What you are asked to do
Each line below should be repeated exactly as it stands.

Information provided
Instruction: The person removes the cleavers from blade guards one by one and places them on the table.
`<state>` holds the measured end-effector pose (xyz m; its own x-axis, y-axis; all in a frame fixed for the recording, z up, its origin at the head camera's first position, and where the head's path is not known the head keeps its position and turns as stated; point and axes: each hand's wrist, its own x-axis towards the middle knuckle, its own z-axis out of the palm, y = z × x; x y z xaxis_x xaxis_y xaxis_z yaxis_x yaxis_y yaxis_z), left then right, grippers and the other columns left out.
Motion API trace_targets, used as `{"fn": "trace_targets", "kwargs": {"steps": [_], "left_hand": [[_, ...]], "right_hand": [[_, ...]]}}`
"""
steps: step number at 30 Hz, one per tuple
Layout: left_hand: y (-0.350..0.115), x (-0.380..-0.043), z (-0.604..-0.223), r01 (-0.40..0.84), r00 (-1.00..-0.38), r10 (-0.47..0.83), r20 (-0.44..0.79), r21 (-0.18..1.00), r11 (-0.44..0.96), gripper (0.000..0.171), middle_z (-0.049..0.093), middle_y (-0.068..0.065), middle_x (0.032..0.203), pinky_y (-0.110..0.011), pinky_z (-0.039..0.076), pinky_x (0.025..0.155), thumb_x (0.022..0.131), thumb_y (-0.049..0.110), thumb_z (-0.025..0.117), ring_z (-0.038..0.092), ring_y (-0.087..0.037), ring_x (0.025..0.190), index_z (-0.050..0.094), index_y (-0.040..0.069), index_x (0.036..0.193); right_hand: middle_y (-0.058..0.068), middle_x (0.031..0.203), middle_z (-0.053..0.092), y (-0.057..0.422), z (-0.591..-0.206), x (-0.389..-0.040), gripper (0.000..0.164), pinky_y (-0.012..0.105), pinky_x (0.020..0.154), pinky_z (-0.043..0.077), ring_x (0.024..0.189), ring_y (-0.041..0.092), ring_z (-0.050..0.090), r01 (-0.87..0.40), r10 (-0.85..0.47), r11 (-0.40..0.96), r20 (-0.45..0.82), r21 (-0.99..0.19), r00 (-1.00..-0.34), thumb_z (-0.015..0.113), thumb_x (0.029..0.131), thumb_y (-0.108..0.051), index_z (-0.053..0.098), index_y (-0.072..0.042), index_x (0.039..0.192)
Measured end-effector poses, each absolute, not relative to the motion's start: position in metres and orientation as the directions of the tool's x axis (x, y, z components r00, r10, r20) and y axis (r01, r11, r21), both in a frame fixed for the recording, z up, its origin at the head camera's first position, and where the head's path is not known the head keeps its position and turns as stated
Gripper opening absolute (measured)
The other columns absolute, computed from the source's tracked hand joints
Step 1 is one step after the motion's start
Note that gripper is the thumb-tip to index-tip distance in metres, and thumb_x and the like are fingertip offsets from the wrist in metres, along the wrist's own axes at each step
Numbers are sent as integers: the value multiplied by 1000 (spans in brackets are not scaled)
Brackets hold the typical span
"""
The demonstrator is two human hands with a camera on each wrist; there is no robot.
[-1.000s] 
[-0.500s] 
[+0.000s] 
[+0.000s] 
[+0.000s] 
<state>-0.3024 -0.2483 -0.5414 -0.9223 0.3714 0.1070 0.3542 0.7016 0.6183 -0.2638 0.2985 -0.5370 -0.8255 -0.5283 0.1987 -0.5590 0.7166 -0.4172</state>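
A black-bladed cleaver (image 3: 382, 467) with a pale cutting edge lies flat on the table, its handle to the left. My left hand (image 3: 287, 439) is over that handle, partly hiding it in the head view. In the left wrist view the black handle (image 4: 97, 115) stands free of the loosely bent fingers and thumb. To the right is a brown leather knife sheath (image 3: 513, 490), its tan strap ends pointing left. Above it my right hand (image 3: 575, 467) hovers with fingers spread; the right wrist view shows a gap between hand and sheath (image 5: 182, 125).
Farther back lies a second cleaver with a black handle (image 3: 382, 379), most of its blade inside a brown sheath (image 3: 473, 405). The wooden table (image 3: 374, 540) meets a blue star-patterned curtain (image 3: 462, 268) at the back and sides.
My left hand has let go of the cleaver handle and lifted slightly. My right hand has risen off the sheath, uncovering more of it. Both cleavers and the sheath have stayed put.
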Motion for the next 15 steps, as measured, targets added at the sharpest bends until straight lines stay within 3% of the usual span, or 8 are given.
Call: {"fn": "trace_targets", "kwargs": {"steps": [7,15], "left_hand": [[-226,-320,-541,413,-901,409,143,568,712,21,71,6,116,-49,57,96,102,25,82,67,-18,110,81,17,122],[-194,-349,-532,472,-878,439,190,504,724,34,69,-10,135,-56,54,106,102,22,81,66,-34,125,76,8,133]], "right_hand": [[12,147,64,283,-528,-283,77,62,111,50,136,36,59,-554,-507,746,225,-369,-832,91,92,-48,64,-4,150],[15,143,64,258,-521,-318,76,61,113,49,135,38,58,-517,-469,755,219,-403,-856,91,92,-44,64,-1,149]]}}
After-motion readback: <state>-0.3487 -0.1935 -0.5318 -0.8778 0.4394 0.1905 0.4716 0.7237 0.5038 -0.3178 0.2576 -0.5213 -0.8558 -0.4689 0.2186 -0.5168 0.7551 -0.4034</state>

Answer space
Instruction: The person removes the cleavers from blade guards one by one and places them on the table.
`<state>` holds the measured end-effector pose (xyz m; its own x-axis, y-axis; all in a frame fixed for the recording, z up, its origin at the head camera's first position, and where the head's path is not known the head keeps its position and turns as stated; point and axes: each hand's wrist, its own x-axis towards the middle knuckle, its own z-axis out of the palm, y = z × x; x y z xaxis_x xaxis_y xaxis_z yaxis_x yaxis_y yaxis_z), left then right, grippers and the other columns left out.
Motion API trace_targets, used as `{"fn": "trace_targets", "kwargs": {"steps": [_], "left_hand": [[_, ...]], "right_hand": [[_, ...]]}}`
"""
steps: step number at 30 Hz, one per tuple
Layout: left_hand: y (-0.350..0.115), x (-0.380..-0.043), z (-0.604..-0.223), r01 (-0.40..0.84), r00 (-1.00..-0.38), r10 (-0.47..0.83), r20 (-0.44..0.79), r21 (-0.18..1.00), r11 (-0.44..0.96), gripper (0.000..0.171), middle_z (-0.049..0.093), middle_y (-0.068..0.065), middle_x (0.032..0.203), pinky_y (-0.110..0.011), pinky_z (-0.039..0.076), pinky_x (0.025..0.155), thumb_x (0.022..0.131), thumb_y (-0.049..0.110), thumb_z (-0.025..0.117), ring_z (-0.038..0.092), ring_y (-0.087..0.037), ring_x (0.025..0.190), index_z (-0.050..0.094), index_y (-0.040..0.069), index_x (0.036..0.193); right_hand: middle_y (-0.058..0.068), middle_x (0.031..0.203), middle_z (-0.053..0.092), y (-0.057..0.422), z (-0.591..-0.206), x (-0.389..-0.040), gripper (0.000..0.164), pinky_y (-0.012..0.105), pinky_x (0.020..0.154), pinky_z (-0.043..0.077), ring_x (0.024..0.189), ring_y (-0.041..0.092), ring_z (-0.050..0.090), r01 (-0.87..0.40), r10 (-0.85..0.47), r11 (-0.40..0.96), r20 (-0.45..0.82), r21 (-0.99..0.19), r00 (-1.00..-0.34), thumb_z (-0.015..0.113), thumb_x (0.029..0.131), thumb_y (-0.108..0.051), index_z (-0.053..0.098), index_y (-0.072..0.042), index_x (0.039..0.192)
Measured end-effector poses, each absolute, not relative to the motion's start: position in metres and orientation as the directions of the tool's x axis (x, y, z components r00, r10, r20) and y axis (r01, r11, r21), both in a frame fixed for the recording, z up, its origin at the head camera's first position, and where the head's path is not known the head keeps its position and turns as stated
Gripper opening absolute (measured)
The other columns absolute, computed from the source's tracked hand joints
Step 1 is one step after the motion's start
Note that gripper is the thumb-tip to index-tip distance in metres, and thumb_x and the like are fingertip offsets from the wrist in metres, along the wrist's own axes at each step
Numbers are sent as integers: the value multiplied by 1000 (spans in brackets are not scaled)
Brackets hold the typical span
"""
The demonstrator is two human hands with a camera on each wrist; there is no robot.
[-1.000s] 
[-0.500s] 
[+0.000s] 
[+0.000s] 
[+0.000s] 
<state>-0.3024 -0.2483 -0.5414 -0.9223 0.3714 0.1070 0.3542 0.7016 0.6183 -0.2638 0.2985 -0.5370 -0.8255 -0.5283 0.1987 -0.5590 0.7166 -0.4172</state>
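A black-bladed cleaver (image 3: 382, 467) with a pale cutting edge lies flat on the table, its handle to the left. My left hand (image 3: 287, 439) is over that handle, partly hiding it in the head view. In the left wrist view the black handle (image 4: 97, 115) stands free of the loosely bent fingers and thumb. To the right is a brown leather knife sheath (image 3: 513, 490), its tan strap ends pointing left. Above it my right hand (image 3: 575, 467) hovers with fingers spread; the right wrist view shows a gap between hand and sheath (image 5: 182, 125).
Farther back lies a second cleaver with a black handle (image 3: 382, 379), most of its blade inside a brown sheath (image 3: 473, 405). The wooden table (image 3: 374, 540) meets a blue star-patterned curtain (image 3: 462, 268) at the back and sides.
My left hand has let go of the cleaver handle and lifted slightly. My right hand has risen off the sheath, uncovering more of it. Both cleavers and the sheath have stayed put.
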Motion for the next 15 steps, as measured, targets added at the sharpest bends until straight lines stay within 3% of the usual span, or 8 are given.
Call: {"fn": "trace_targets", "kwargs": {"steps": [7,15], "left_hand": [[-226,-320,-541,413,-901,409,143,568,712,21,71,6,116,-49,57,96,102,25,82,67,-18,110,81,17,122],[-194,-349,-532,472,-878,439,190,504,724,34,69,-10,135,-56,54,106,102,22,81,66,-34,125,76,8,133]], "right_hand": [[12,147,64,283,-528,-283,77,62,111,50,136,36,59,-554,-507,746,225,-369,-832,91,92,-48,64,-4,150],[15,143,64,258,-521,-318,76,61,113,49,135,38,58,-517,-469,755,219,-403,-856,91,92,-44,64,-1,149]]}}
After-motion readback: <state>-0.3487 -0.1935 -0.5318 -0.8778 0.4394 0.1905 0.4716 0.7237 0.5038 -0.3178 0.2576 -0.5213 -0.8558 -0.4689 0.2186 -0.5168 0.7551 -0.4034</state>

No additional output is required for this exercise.